Lista życzeń
Koszyk
Twój koszyk jest pusty
Kontynuuj zakupy

Pogaduchy (1592 Wątki)

Podejście Faceta do Święta Mamy

Data utworzenia : 2020-05-26 21:26 | Ostatni komentarz 2021-02-05 13:56

PatrycjaP.

1455 Odsłony
53 Komentarze

Witam was kochana pisze z czystej ciekawości, jak Wasi Faceci/mężowie/partnerzy traktują Nasze Święto? Pomagali w kupowaniu prezentów od dzieci, czy może tylko przypominają starszym dzieciom by narysowały coś albo powiedziały mile słowo, a może całkowicie olewają? Jak to jest u Was? 

2021-02-05 13:56

Moje pierwsze święto mamy dopiero przede mną ale znając mojego męża napewno zadba o to aby uczyć syna celebrować ospowiednio to święto 

2020-08-31 23:00

Zofia trochę nie wporzadku mąż postąpił. Nie fajna sytuacja. 

Konto usunięte

2020-08-31 20:36

Zofia to przykra sytuacja... Mąż nie powinien oddawać twojego prezenty swojej matce. 

2020-08-31 15:09

Mój mąż niestety należy do licznego grona olewaczy. Co roku liczy na to, ze ktoś wpadnie na coś za niego i bez niego. Syn najczęściej w przedszkolu coś robi, ale zawsze oprócz tego pamiętam by jednak zadbać o jakąś formę prezentu na dzień taty. Niestety działa to tylko w jedną stronę. 

 

W tym roku jednak przebił samego siebie.

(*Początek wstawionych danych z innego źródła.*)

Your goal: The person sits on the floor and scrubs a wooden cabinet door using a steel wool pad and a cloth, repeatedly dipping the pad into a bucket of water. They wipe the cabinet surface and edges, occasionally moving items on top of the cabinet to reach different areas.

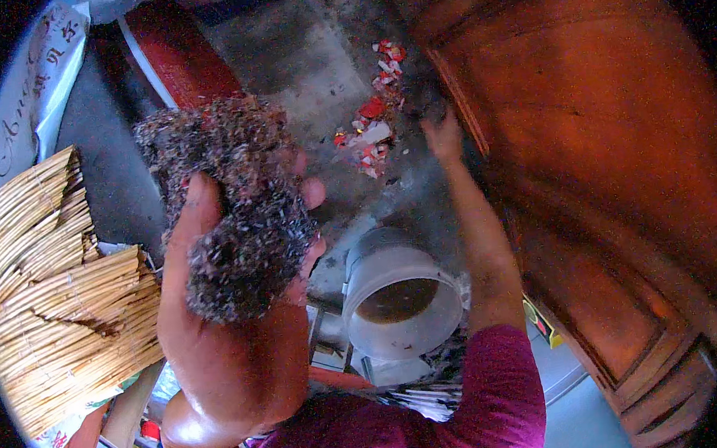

Nie zadbał o ten dzień w żaden sposób - a wiadomo, ze w okresie pandemii syn nie chodził do przedszkola. Jednak dzięki mojej kuzynce otrzymałam od syna obraz namalowany akrylami na płótnie. Miał zawisnąć w naszej sypialni. Nie zdążyłam go jednak powiesić bo przy wizycie teściów mąż chwaląc się pracami syna ochoczo wręczył je w jego imieniu teściowej i babci. Jednym z dawanych obrazów okazał się mój otrzymany na dzień mamy :[

 

I jeszcze tak to wkręcił, że syn niby dawał obrazy, więc patowa sytuacja - obrazu już nie odzyskam.

 

 

2020-08-13 09:00

Pierwszemu dziecku zawsze jest trudniej jak ma w domu tylko rodziców z którymi może się bawi i zero kontaktu z rówieśnikami . Przez tego wirusa jak wszystko było pozamykane mam wrażenie że dzieci bardzo duzo straciły , my codziennie wychodzimy ma kontakt z dziećmi i jest zupełnie inny , dużo podłapuje od dzieci . Też uważam że mniejsza różnica między rodzeństwem jest dużo lepsza.

2020-08-01 00:02

karolina w grupie nabierze odwagi daj mu troszkę czasu

2020-07-28 23:26

Karolina może za jakiś czas się zmieni 

2020-07-28 17:34

Mój synek jak skończył rok zaczął chodzić do żłobka dziś ma prawie 3 lata a mimo to dalej jest trochę wyobcowany. Uwielbia się bawić z dorosłymi z dziećmi też ale tylko jak jest jedno max dwoje. W większej gromadzie odsuwa się na bok.